A few months back well maybe like six I joined a book club.  It all started when we first joined a small group through church.  I met a gal who was fairly new in town and she had joined a book club through meetup.com and invited me to tag along.  (this is the same gal of course who we ended up going on our Colorado rafting adventure with)  Anyway,  since I have joined the group we have read Love in the Time of Cholera, The Help, Jerusalem Maiden, and I just finished The Violets of March. I thought I would do my own little synopsis of the books and ratings for those who are looking for books to read this fall/winter.

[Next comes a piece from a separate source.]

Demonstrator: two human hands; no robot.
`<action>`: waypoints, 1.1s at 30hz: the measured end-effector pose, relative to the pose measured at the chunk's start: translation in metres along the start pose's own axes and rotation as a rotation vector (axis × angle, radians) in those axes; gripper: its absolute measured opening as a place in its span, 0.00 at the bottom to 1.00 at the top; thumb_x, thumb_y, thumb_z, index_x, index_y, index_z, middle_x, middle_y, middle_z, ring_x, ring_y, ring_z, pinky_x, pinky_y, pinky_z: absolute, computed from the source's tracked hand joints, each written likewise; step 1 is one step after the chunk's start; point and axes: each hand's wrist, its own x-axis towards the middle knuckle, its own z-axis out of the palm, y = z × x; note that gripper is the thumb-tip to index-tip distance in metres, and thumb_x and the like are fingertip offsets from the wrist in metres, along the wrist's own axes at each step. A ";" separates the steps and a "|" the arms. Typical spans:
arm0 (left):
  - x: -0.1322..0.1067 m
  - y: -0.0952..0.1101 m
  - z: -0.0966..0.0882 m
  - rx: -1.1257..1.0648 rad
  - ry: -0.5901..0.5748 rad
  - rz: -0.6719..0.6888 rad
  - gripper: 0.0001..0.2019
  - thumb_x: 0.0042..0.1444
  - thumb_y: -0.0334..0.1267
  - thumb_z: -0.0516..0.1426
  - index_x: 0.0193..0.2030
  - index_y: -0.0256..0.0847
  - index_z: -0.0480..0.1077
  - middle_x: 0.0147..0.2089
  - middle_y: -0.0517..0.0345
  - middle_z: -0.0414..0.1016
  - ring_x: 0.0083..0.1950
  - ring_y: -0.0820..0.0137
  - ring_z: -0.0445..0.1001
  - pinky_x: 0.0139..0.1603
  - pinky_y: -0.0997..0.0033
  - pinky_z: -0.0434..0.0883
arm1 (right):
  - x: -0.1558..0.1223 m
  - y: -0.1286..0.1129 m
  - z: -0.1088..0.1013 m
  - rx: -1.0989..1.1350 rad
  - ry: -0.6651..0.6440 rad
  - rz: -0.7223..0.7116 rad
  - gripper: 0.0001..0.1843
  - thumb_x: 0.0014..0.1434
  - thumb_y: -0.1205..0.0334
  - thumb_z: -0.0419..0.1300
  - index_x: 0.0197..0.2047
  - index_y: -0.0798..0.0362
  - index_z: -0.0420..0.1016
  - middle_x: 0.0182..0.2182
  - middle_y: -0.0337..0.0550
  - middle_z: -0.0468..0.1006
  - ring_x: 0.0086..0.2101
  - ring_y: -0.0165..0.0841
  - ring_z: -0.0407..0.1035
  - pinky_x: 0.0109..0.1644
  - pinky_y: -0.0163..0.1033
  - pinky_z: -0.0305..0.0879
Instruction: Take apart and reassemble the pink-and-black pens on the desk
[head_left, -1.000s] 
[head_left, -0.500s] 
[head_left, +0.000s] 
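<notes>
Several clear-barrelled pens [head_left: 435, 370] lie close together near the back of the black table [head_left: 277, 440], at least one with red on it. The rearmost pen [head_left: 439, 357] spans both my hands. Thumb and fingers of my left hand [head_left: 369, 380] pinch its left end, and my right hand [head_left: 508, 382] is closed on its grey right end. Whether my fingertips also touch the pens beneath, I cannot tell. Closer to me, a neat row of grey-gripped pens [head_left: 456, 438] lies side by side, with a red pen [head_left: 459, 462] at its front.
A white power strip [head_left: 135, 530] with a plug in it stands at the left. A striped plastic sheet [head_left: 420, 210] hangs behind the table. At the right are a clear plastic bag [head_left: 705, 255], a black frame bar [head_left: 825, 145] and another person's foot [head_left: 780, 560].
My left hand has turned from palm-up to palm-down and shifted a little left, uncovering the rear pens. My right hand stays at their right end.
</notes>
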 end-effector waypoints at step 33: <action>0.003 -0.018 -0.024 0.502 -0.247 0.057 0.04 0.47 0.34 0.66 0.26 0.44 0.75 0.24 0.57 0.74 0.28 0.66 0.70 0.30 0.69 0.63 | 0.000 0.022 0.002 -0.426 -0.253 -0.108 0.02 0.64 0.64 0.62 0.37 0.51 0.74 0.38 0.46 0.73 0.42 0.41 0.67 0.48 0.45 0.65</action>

Love in the Time of Cholera, Gabriel García Márquez

First of all,  a little on the author: 
Gabriel García Márquez is a Colombian novelist, short-story writer, screenwriter and journalist, known affectionately as Gabo throughout Latin America. He is considered one of the most significant authors of the 20th century. He was awarded the Nobel Prize in Literature in 1982, and is the earliest winner of this prize to be still alive.
He pursued a self-directed education that resulted in his leaving law school for a career in journalism.  His works have achieved significant critical acclaim and widespread commercial success, most notably for popularizing a literary style labeled as magical realism, which uses magical elements and events in otherwise ordinary and realistic situations. Some of his works are set in a fictional village called Macondo  (the town mainly inspired by his birthplace Aracataca), and most of them express the theme of solitude.
This book was on Oprah's list as well as this book has been made into a movie, which I haven't yet seen. 

My take on the book:

These are not meant to be plot spoiling just an overview of my thoughts.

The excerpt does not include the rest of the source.